__TASK ITEM__
Each line below from the one containing "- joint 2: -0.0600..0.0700" through the one containing "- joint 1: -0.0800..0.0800" should be output exactly as it stands, and no other line should appear.

Top of SUPPLIED DATA

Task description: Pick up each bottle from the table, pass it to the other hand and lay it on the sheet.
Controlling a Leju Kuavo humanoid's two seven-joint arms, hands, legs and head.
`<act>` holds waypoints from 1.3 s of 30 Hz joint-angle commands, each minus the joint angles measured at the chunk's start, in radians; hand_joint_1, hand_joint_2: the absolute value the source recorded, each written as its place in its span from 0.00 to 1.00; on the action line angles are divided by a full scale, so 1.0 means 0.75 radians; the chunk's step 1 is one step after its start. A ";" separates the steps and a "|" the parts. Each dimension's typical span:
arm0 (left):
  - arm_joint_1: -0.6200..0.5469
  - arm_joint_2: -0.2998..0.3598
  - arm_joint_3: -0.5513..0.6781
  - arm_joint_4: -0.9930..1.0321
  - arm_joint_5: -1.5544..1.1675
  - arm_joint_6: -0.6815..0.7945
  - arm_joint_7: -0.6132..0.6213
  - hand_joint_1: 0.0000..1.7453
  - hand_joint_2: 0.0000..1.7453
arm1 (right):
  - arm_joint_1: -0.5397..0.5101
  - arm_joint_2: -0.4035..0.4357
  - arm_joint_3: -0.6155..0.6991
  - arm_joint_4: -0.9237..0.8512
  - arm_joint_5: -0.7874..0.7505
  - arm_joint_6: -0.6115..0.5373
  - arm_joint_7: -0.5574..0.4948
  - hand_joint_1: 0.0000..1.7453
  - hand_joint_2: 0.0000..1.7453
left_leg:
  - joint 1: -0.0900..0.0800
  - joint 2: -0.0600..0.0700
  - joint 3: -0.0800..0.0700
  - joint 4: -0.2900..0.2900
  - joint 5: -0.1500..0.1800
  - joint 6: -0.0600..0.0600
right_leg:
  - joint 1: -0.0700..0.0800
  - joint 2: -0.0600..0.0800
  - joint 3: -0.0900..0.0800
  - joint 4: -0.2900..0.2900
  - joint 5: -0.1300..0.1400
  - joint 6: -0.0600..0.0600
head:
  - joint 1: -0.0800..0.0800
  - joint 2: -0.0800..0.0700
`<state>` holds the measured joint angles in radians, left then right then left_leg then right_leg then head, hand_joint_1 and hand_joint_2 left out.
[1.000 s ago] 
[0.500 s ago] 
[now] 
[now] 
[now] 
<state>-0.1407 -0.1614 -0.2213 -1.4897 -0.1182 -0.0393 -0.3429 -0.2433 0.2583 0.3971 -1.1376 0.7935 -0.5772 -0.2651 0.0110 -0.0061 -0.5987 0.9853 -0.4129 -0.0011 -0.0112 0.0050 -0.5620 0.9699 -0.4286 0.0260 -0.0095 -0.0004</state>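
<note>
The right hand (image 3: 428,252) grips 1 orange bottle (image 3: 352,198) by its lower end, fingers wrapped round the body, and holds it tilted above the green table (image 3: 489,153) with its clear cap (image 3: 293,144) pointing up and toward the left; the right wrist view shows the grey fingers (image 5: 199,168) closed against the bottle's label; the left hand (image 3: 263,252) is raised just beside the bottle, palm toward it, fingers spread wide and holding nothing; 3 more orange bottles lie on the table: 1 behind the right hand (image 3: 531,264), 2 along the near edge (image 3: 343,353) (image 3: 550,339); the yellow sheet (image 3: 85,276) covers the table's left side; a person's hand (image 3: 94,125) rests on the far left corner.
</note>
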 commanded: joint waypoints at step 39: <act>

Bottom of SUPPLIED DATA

__WRITTEN SOLUTION__
  - joint 2: -0.0600..0.0700
  - joint 3: -0.0800..0.0700
  - joint 4: -0.2900..0.2900
  - joint 5: -0.1500..0.1800
  - joint 6: -0.0600..0.0600
right_leg:
  - joint 1: -0.0700..0.0800
  - joint 2: -0.0600..0.0800
  - joint 3: -0.0900..0.0800
  - joint 4: -0.2900..0.2900
  - joint 5: -0.1300..0.1400
  - joint 6: -0.0600..0.0600
head:
  - joint 1: -0.0800..0.0800

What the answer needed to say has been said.